7. MEDITATION AND VISUALIZATION PRACTICE: JOURNEY TO THE IMAGINAL REALM
Facilitator: Mary Kearns
In this group, we will explore the Collective Unconscious, its relationship to the Imaginal Realm, and how we can work within it to help create our collective best future.
As humans, we exist in corporeal form with all of its limitations. At the same time, we are infinite beings who are made of the same energy that runs throughout all of creation. Because we are both of body and of spirit, our thoughts, intentions, and physical actions interact with the non-physical realms to bring ideas into being on this planet and in the universe. This translates into our holding a unique and important role in the ongoing evolution of the universe--its cosmogenesis.
In this workshop, we will engage in some beautiful meditation and visualization practices to access these archetypal spaces, and learn how to co-create a better world.

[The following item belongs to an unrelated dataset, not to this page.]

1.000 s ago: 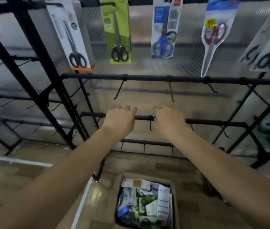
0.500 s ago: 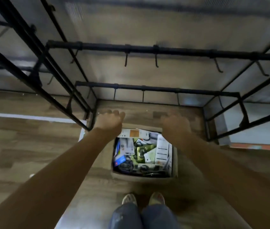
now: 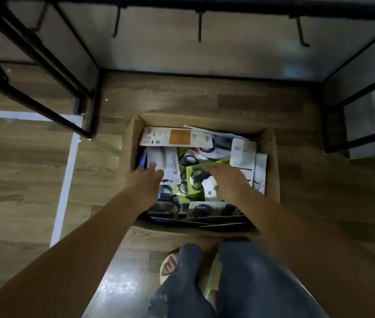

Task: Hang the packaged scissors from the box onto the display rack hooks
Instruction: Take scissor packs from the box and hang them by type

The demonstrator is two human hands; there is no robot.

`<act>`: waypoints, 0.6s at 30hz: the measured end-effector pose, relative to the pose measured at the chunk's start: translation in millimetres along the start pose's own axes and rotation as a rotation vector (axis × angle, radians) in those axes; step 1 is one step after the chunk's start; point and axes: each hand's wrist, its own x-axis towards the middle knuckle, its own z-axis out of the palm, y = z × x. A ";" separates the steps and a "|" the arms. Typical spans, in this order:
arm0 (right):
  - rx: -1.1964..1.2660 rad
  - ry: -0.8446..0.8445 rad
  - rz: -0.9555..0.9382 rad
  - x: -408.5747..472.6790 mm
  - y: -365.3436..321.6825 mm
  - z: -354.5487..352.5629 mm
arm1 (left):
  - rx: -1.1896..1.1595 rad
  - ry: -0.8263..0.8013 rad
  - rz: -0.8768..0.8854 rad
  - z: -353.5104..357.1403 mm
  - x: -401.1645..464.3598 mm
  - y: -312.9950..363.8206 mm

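Cardboard box (image 3: pixel 271 157): my spread left hand (image 3: pixel 144 182) and right hand (image 3: pixel 229 182) reach in; next, pinch one green pack (image 3: pixel 197 172).

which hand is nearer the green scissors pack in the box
Right. The right hand reaches over the green scissors pack, its fingertips at the pack's top edge. The left hand is off to the pack's left, over a white package.

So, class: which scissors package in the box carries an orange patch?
The long white package lying across the box's far end; the others show green, white or dark only.
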 end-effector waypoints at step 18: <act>0.076 -0.176 0.017 82.6 16.7 30.0 | -0.052 0.116 -0.018 79.3 17.0 -19.9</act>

Mode: Guided meditation, guided journeying, journaling, and discussion
Mary Kearns, Ph.D., is a healer, intuitive coach, author, and modern-day mystic who has been offering workshops and talks on various mind-body-spirit topics since 2003. She holds a doctorate in Applied Lifespan Developmental Psychology from Fordham University, and is the founder of Your Stellar Self, a mind-body-spirit wellness practice offering coaching, workshops, yoga classes, and energy healing.
8. SILENCE YOUR BRAIN: LESSONS FROM NEUROSCIENCE THAT MAY ENHANCE OUR WELL-BEING
Facilitator: James Hill
Do you ever wonder why we spend so much time engaged in daydreaming and talking to ourselves? This group will explore recent findings from neuroscience about why this happens and the positive effects we can gain from quieting the self-talk that fills so much of our time. The sessions will include brief presentations, exercises to quiet self-talk, and group discussions to address three questions:
What purpose does daydreaming and self-talk serve, and how does quieting our brain affect our well-being?
What techniques can quiet our brain?
How does this relate to the contemplative prayer or a meditation practice?
Previous knowledge of neuroscience is not necessary to participate in the group.
Mode: Introductory material to the neuroscience of mental calm vs. habit and repetition; techniques for calming; discussion.
James Hill, Ph.D. is on the faculty of the department of psychiatry at Rutgers New Jersey Medical School, and serves as the associate dean for student affairs. He has served as the director of neuropsychology at Rutgers and lectured on neuropsychological topics for the past thirty years. He is a licensed clinical psychologist and neuropsychologist.